Success came overnight and Ranveer Singh says he couldn’t cope. “It was like Alice In Wonderland. I was in this magical garden, all wide-eyed and saying, ‘Whoa, what is this?’ I didn’t know how to handle being a public personality.”
After a bunch of interviews, Singh was labelled cocksure, annoying and attention-seeking. The actor says he’s learnt some tact since, even though he finds it ‘taxing’ to lie. “I hold back if I feel like it will ruffle a few feathers. I don’t want to deal with the consequences.”
One of these ‘consequences’ was Kareena Kapoor dropping out of Ram-Leela. After Singh gushed about her during a garrulous session on the TV chat show Koffee With Karan, Kapoor didn’t want to be his co-star. “Now I don’t feel that rush of excitement [for her]. My feelings have waned. (laughs) I’ve grown up. I was effusive about my admiration, but I didn’t do anything wrong. It came and bit me in the face. People really judge you.”
A severe back injury on the sets of Lootera gave Ranveer Singh plenty of time to reflect. Laid up for most of 2012, the actor didn’t have a release in 19 months and he sees it as a slump. This year, the tide has turned. The star says he has more clarity and it comes with popular validation of his work.

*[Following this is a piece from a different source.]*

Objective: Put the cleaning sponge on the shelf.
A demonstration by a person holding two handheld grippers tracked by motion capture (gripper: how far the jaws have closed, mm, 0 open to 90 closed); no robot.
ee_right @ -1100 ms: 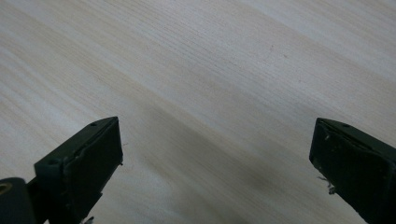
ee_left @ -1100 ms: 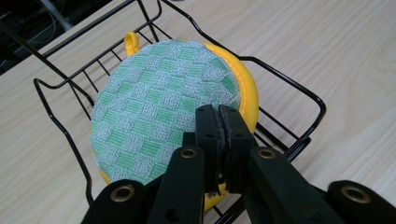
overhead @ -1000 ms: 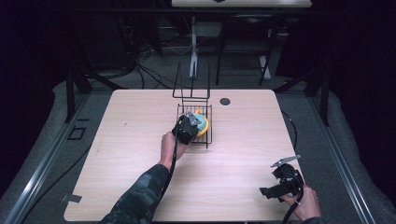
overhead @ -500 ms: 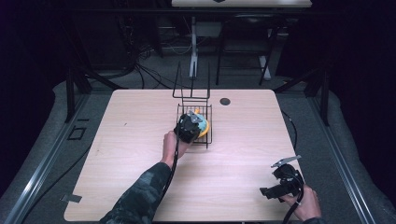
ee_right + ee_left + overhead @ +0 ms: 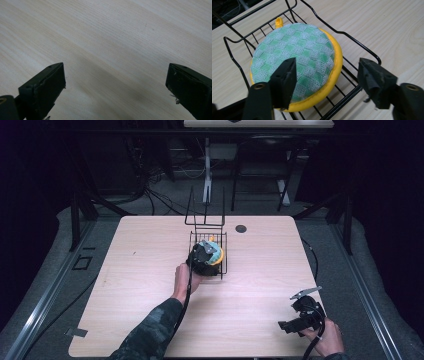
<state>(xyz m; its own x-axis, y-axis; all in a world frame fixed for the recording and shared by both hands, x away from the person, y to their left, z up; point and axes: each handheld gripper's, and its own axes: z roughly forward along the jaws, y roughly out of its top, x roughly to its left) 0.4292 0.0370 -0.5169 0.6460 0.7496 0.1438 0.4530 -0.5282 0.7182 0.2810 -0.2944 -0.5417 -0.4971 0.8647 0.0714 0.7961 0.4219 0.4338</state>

In a way, Kapoor’s walkout from Ram-Leela made room for something greater: Ranveer Singh’s combustible chemistry with Padukone. He is tight-lipped about dating her, yet it is clear the two had an instant bond, first noticed at the premiere of Shirin Farhad Ki Toh Nikal Padi in August 2012, where the couple only had eyes for each other.

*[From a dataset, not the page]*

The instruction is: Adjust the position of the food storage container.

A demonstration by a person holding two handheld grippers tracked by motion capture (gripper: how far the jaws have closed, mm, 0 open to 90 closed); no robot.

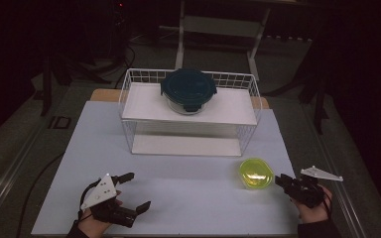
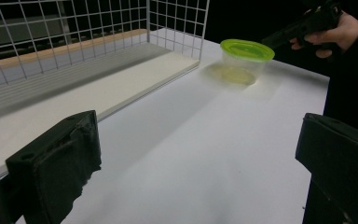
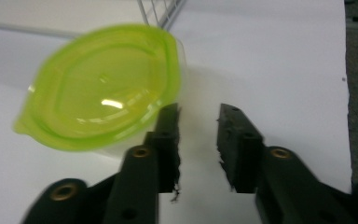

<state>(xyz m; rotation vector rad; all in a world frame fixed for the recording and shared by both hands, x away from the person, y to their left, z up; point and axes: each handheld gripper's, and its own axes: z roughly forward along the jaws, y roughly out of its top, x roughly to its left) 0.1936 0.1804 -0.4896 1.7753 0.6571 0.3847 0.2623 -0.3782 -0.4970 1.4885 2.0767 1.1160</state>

In October this year, Ranveer Singh admitted to Bombay Times that he was madly in love. “I was drugged out after an attack of dengue,” he says now, “I was loopy and stupid [during that interview]. I don’t want to put my personal life on display. It takes the focus off my work.”
As for his work, the actor is mixing it up. Gunday, the 70s-style action-romance from Yash Raj in which he co-stars with Arjun Kapoor and Priyanka Chopra, is out next, in 2014. On 29 November, he begins shooting for Shaad Ali’s comedy Kill Dill, which also stars his ‘guru’ Govinda, and soon after that, Zoya Akhtar’s film, in which Priyanka Chopra and he play dysfunctional siblings.
Does he know that he’s considered ‘The Contender’ to Ranbir Kapoor? “Ranbir leads the pack of young actors,” he acknowledges. “People do a ‘versus’ between us—Ranbir vs Ranveer—[but] it’s not my doing. My movies are my own and I look at my directors. My wish list is huge.”
His ambition doesn’t seem to outmatch him, though. Motwane attests that Ranveer Singh has an outstanding work ethic and that he is driven to succeed because he knows he isn’t blue blood, or an insider.
He is slowly getting used to fame, too. It rankles when people take his picture in public, he says, but he enjoys making fans smile, even for a few seconds. He loves getting movie tickets at the last minute on an opening Friday, and is happy he doesn’t have to wait in line to get into a nightclub or get rejected at the door because he isn’t dressed well enough.
Five years from now, Singh isn’t sure whether his dreams of writing scripts and composing music will come true, or even if he’ll be married with kids.
He does know one thing, however. He knows he will be a movie star.